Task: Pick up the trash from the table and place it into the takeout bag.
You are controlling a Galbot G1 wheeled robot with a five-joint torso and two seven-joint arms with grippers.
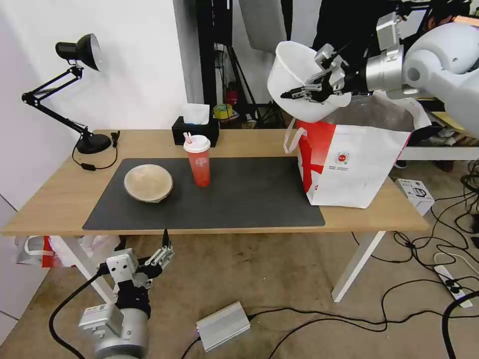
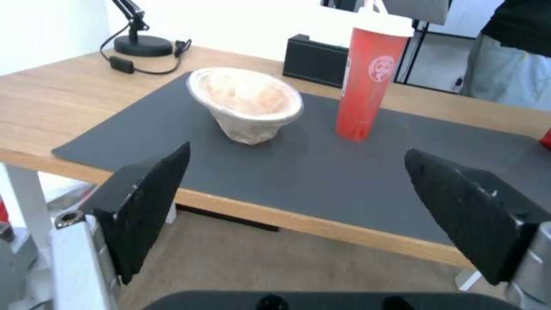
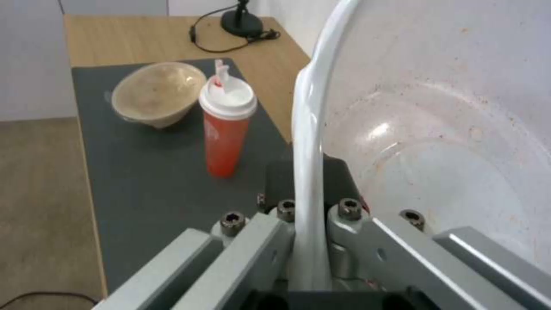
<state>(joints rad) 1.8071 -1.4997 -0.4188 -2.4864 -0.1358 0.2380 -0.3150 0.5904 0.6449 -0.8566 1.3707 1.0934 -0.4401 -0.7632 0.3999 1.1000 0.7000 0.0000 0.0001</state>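
The right pincer (image 1: 305, 91) grips the rim of the white bowl (image 1: 294, 75), tipped on its side in the air, just above the open bag (image 1: 349, 164). The bag stands on the right end of the desk (image 1: 60, 189). The right wrist view shows red specks inside the bowl. The left pincer (image 1: 164, 252) hangs wide open, low before the desk. On the mat (image 1: 249, 194) stand the cup (image 1: 198, 162) and tan bowl (image 1: 148, 183), near each other. A lamp (image 1: 80, 55) and tissue box (image 1: 195, 130) sit by the wall.

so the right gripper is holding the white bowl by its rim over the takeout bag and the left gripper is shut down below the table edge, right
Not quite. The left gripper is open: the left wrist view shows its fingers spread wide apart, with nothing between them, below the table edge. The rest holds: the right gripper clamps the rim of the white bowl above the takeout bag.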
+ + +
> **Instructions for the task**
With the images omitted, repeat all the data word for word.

> **Task output**
Task: Pick up the trash from the table and place it into the takeout bag.
You are controlling a Galbot G1 wheeled robot with a five-joint torso and two seven-joint arms with grippers.
<state>(joints rad) 1.8071 -1.4997 -0.4188 -2.4864 -0.1358 0.2380 -0.3150 0.5904 0.6449 -0.8566 1.3707 1.0934 -0.4401 -0.7632 0.3999 1.1000 0.7000 0.0000 0.0001</state>
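The right pincer (image 1: 305, 91) grips the rim of the white bowl (image 1: 294, 75), tipped on its side in the air, just above the open bag (image 1: 349, 164). The bag stands on the right end of the desk (image 1: 60, 189). The right wrist view shows red specks inside the bowl. The left pincer (image 1: 164, 252) hangs wide open, low before the desk. On the mat (image 1: 249, 194) stand the cup (image 1: 198, 162) and tan bowl (image 1: 148, 183), near each other. A lamp (image 1: 80, 55) and tissue box (image 1: 195, 130) sit by the wall.

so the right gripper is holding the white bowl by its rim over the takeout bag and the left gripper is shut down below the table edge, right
Not quite. The left gripper is open: the left wrist view shows its fingers spread wide apart, with nothing between them, below the table edge. The rest holds: the right gripper clamps the rim of the white bowl above the takeout bag.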

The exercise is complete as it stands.